An example of the application of the principle in dubio pro reo is the pistachio ice cream case . The evidence for guilt of the accused were there so little sound, of that federal court there to an acquittal of the accused came.

See also

literature

  • Hanns Engelhardt: § 261 margin no. 56-63. In: Gerd Pfeiffer (ed.): Karlsruhe Commentary on the Code of Criminal Procedure and the Courts Constitution Act with Introductory Act. 4th revised edition. Beck, Munich 1999, ISBN 3-406-42563-1 .
  • Peter Schwabenbauer: The principle of doubt in criminal procedural law.
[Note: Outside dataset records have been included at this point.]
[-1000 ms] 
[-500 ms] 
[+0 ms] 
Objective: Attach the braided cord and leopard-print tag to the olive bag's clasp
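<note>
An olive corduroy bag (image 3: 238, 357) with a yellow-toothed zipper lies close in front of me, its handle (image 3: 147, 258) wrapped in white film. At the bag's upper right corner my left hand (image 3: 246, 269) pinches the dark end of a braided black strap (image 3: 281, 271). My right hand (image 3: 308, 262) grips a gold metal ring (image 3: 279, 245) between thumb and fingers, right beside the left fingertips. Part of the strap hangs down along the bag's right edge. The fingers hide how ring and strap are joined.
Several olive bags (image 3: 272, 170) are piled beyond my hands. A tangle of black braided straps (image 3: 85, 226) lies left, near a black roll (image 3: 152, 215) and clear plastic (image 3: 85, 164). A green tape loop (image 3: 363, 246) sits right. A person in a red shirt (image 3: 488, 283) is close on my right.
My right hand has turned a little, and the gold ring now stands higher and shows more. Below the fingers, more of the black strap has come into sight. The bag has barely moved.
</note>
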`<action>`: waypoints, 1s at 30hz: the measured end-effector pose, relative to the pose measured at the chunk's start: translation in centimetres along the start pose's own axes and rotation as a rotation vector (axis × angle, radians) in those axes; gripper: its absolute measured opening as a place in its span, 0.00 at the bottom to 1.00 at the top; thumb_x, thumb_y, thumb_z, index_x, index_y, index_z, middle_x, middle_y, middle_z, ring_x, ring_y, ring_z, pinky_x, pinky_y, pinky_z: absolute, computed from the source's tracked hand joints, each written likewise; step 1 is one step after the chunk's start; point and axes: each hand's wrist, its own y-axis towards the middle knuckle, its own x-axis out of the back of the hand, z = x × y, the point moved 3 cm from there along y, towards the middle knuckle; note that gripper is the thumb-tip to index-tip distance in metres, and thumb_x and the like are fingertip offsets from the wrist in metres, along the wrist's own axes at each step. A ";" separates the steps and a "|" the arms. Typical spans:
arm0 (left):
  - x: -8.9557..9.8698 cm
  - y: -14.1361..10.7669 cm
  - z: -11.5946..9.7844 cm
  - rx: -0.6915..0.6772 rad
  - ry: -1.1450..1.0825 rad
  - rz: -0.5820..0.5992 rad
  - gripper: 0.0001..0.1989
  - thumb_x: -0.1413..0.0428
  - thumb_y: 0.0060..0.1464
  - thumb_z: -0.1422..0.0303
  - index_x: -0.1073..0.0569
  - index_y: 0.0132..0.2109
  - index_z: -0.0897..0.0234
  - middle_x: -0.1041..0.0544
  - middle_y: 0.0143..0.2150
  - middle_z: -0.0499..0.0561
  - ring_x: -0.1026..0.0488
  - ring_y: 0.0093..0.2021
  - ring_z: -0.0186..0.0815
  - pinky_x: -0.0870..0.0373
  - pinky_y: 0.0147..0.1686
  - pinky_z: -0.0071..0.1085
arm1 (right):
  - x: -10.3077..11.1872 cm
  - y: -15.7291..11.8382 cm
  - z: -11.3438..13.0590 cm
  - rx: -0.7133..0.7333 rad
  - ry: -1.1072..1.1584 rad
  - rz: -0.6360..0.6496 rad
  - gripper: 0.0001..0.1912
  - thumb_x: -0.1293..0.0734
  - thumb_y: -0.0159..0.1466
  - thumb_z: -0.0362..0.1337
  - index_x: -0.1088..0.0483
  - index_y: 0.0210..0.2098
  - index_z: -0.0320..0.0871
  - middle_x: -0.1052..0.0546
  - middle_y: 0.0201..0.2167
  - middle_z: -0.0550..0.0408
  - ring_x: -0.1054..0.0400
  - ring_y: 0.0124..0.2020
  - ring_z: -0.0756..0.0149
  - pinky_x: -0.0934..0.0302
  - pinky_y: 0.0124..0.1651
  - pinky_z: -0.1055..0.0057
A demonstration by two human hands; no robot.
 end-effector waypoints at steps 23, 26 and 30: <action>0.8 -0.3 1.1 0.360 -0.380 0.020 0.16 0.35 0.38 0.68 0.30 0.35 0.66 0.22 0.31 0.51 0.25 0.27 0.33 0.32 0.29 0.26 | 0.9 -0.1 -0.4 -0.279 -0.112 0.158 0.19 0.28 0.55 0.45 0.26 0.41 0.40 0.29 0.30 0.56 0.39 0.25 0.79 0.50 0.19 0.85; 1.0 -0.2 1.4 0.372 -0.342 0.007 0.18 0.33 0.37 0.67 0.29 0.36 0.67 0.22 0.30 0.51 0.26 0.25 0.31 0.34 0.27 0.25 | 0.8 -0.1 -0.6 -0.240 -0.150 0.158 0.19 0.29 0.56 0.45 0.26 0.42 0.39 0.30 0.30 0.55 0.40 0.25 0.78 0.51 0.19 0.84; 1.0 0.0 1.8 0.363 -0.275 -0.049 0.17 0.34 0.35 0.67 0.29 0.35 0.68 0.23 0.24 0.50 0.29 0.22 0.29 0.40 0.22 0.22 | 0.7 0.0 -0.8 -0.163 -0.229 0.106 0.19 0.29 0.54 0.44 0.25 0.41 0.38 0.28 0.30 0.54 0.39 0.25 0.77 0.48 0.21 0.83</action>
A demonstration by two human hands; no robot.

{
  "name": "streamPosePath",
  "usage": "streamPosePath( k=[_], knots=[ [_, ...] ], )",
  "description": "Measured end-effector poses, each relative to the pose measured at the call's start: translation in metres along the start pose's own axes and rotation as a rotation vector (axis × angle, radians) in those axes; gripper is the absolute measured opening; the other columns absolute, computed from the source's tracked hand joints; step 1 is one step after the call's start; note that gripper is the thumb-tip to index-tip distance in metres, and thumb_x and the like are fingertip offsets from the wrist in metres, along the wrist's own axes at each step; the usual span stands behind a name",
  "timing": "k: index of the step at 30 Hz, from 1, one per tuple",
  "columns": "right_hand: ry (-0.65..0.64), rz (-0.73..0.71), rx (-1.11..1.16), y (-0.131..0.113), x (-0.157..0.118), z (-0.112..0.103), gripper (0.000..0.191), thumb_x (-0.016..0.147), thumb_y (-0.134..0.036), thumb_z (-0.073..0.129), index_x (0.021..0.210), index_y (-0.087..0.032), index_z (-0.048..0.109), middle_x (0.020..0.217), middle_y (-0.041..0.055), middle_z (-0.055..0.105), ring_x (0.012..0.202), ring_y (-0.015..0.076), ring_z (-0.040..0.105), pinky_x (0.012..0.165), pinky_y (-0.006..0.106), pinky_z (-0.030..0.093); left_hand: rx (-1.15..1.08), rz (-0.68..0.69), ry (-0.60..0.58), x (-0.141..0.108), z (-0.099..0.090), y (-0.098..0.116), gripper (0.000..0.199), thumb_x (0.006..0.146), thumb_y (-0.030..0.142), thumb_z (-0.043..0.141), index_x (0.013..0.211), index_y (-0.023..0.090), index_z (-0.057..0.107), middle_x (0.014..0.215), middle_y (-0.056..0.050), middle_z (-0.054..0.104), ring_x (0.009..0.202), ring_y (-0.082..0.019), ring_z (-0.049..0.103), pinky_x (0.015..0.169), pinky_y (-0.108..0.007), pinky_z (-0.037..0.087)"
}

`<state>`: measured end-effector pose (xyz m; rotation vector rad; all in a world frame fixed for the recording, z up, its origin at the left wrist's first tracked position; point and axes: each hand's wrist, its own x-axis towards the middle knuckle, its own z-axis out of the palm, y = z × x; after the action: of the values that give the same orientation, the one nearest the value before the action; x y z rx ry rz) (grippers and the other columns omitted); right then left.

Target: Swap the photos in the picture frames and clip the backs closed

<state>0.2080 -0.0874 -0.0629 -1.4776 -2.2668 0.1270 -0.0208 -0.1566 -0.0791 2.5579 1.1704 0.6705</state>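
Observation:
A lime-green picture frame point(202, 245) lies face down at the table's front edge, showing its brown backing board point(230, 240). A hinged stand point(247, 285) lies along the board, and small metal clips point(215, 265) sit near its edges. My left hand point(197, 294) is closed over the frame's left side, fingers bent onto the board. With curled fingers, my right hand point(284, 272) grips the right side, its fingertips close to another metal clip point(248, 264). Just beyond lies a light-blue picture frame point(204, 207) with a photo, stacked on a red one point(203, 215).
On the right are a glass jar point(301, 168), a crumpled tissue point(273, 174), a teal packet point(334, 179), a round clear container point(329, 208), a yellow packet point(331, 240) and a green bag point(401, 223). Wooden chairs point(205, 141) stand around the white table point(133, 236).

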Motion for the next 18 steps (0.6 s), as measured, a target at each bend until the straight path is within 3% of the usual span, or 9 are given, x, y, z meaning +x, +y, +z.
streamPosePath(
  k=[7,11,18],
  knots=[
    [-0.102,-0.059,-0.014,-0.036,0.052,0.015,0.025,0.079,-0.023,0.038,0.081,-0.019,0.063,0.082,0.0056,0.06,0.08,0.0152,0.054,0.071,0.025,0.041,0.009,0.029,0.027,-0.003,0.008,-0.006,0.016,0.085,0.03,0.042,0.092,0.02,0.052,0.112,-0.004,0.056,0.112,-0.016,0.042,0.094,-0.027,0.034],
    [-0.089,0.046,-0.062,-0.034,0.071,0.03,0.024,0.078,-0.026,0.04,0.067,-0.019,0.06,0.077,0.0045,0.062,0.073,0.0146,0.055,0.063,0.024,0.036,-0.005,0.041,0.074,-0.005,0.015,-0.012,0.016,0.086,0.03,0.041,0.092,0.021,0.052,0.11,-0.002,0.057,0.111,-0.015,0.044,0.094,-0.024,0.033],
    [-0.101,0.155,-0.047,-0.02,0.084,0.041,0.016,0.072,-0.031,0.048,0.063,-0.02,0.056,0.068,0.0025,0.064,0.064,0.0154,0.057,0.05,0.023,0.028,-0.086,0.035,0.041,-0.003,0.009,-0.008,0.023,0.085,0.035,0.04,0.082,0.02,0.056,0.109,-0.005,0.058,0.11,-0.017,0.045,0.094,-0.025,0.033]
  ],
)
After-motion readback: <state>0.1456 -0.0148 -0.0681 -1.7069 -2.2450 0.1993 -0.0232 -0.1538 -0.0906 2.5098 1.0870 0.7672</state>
Mohr Siebeck, Tübingen 2012, ISBN 978-3-16-151786-0 .

Web links

Individual evidence

  1. a b c Wessels , Beulke : Criminal Law General Part , 40th Edition, Rn. 802
  2. Meyer-Goßner / Schmitt, Commentary on StPO, 60th edition 2017, § 261 Rn. 26; Federal Constitutional Court, decision of August 26, 2008, 2 BvR 553/08 Item 15; Federal Court of Justice, judgment of October 21, 2008, 1 StR 292/08
  3. Wessels , Beulke : Criminal Law General Part , 40th Edition, Rn. 801
  4. Wessels, Beulke: Criminal Law General Part , 40th Edition, Rn. 805
  5. Wessels, Beulke: Criminal Law General Part , 40th Edition, Rn. 804
  6. Wessels, Beulke: Criminal Law General Part , 40th Edition, Rn. 803
  7. ^ Gunther Arzt : Heretical remarks on the principle in dubio pro reo: Lecture given to the Legal Society in Berlin on November 13, 1996 , p. 5.
  8. Gunther Arzt: Heretical remarks on the principle in dubio pro reo , pp. 5.f
  9. Axel Montenbruck : In dubio pro reo from a norm-theoretical, criminal and criminal procedural point of view . Schriften zur Rechtsstheorie, 1985, a. a. 40
  10. Kyriakos N. Kotsoglou: About the insignificance of the set benefit of the doubt. A grammatical-logical reconstruction of the doctrine of acquittal. In: Journal for international criminal law dogmatics 2014 (1), pp. 31–46
  11. Kotsoglou, On the meaninglessness of the sentence in dubio pro reo, p. 31 et passim
  12. ^ But Carl-Friedrich Stuckenberg: Investigations into the presumption of innocence. Walter de Gruyter, Berlin et al. 1998, p. 530 ff.
  13. Kotsoglou: On the meaninglessness of the sentence in dubio pro reo. P. 43 f.